#### Directions
Beginning with the opening line, restate the following material exactly, up through the line that contains "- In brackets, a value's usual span".
+++ Dataset section +++
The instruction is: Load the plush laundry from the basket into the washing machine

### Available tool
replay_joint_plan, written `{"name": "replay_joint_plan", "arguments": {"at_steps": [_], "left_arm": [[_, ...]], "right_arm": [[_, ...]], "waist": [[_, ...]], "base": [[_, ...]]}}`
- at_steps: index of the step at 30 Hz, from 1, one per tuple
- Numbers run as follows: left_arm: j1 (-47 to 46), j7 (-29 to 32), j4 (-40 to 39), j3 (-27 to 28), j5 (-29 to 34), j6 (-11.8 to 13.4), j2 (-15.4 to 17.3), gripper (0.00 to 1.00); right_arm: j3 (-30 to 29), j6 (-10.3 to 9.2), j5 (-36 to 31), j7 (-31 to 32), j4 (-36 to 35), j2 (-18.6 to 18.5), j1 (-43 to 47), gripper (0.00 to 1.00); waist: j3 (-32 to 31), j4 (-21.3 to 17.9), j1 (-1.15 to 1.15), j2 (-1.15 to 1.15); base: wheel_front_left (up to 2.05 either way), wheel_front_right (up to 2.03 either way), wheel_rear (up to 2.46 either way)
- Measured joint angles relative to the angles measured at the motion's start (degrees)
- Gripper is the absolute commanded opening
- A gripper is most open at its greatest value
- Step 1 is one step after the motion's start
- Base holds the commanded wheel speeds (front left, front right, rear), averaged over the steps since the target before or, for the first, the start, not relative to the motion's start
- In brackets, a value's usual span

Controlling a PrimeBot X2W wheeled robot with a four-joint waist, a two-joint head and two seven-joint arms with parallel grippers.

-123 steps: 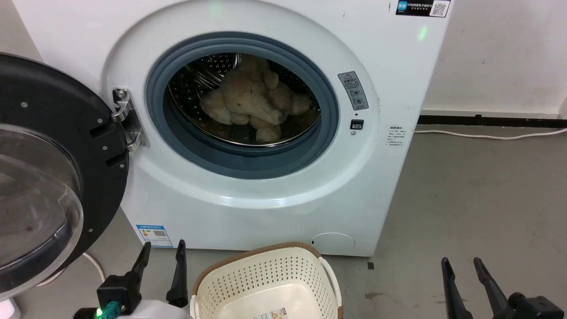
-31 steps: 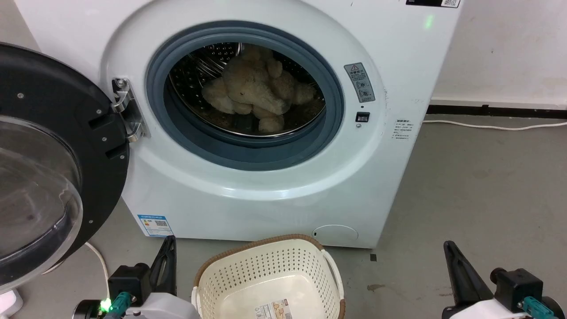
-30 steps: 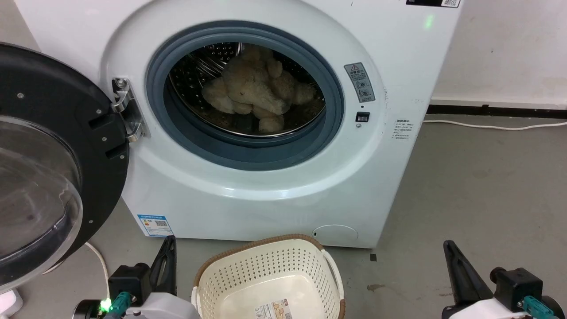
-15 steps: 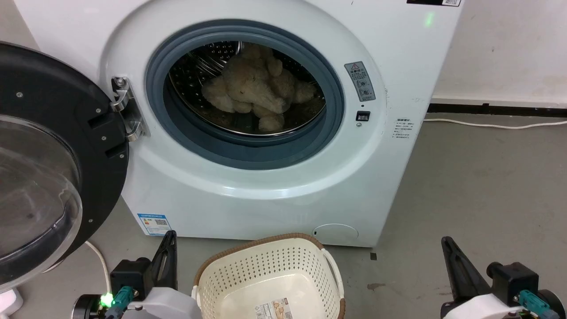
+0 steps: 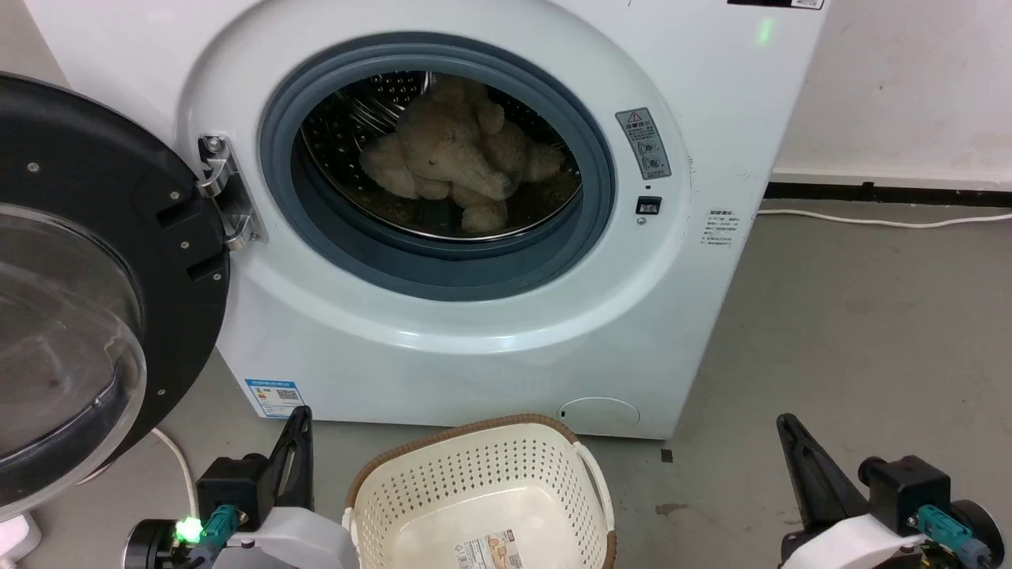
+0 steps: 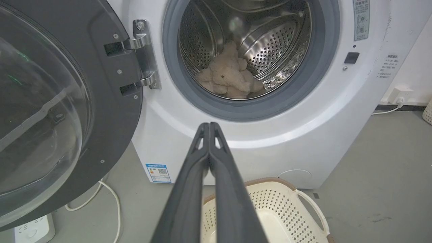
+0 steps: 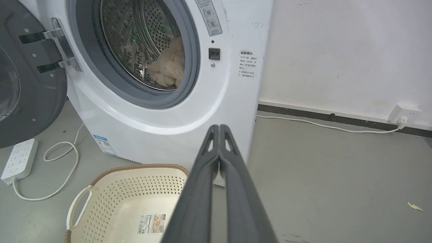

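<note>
The cream-beige plush laundry point(image 5: 455, 162) lies inside the steel drum of the white washing machine point(image 5: 474, 340), behind the grey rubber ring; I see the plush laundry point(image 6: 229, 76) from the left wrist and a part of the plush laundry point(image 7: 168, 69) from the right wrist. The black-framed glass door point(image 5: 87, 292) stands swung open at the left. The perforated cream basket point(image 5: 474, 498) sits on the floor before the machine with only its label sticker inside. My left gripper point(image 5: 300, 419) is shut at the lower left; my right gripper point(image 5: 785, 425) is shut at the lower right. Both hold nothing.
A white power strip point(image 7: 18, 158) with a looped cable lies on the grey floor left of the machine. A white cable point(image 5: 885, 221) runs along the wall to a socket point(image 7: 403, 113) at the right. Open floor lies right of the machine.
Both grippers have closed since four seconds ago and turned side-on. The camera has tilted slightly, shifting the whole scene. The plush and basket have not moved.
</note>
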Motion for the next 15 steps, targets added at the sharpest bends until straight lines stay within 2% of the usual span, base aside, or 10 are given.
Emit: {"name": "replay_joint_plan", "arguments": {"at_steps": [15], "left_arm": [[-0.06, 1.35, -0.99, 0.58, 1.67, -0.30, -0.68, 0.00]], "right_arm": [[0.23, 0.00, -1.71, 1.36, -0.59, 0.00, -1.19, 0.00]], "waist": [[0.24, 0.02, 0.00, 0.00]], "base": [[0.00, 0.00, 0.00]]}}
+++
#### Answer box
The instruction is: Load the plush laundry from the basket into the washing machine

### Available tool
replay_joint_plan, written `{"name": "replay_joint_plan", "arguments": {"at_steps": [_], "left_arm": [[_, ...]], "right_arm": [[_, ...]], "waist": [[_, ...]], "base": [[_, ...]]}}`
- at_steps: index of the step at 30 Hz, from 1, one per tuple
- Numbers run as follows: left_arm: j1 (-47 to 46), j7 (-29 to 32), j4 (-40 to 39), j3 (-27 to 28), j5 (-29 to 34), j6 (-11.8 to 13.4), j2 (-15.4 to 17.3), gripper (0.00 to 1.00); right_arm: j3 (-30 to 29), j6 (-10.3 to 9.2), j5 (-36 to 31), j7 (-31 to 32), j4 (-36 to 35), j2 (-18.6 to 18.5), j1 (-43 to 47), gripper (0.00 to 1.00); waist: j3 (-32 to 31), j4 (-21.3 to 17.9), j1 (-1.15 to 1.15), j2 (-1.15 to 1.15); base: wheel_front_left (up to 2.05 either way), wheel_front_right (up to 2.03 either way), wheel_rear (up to 2.46 either way)
- Measured joint angles relative to the angles measured at the motion's start (degrees)
- Gripper is the absolute commanded opening
- A gripper is most open at its greatest value
- Step 1 is one step after the motion's start
- Base holds the commanded wheel speeds (front left, front right, rear), averaged over the steps since the target before or, for the first, the start, not relative to the motion's start
- In brackets, a value's usual span

Fully answered, the exercise is complete.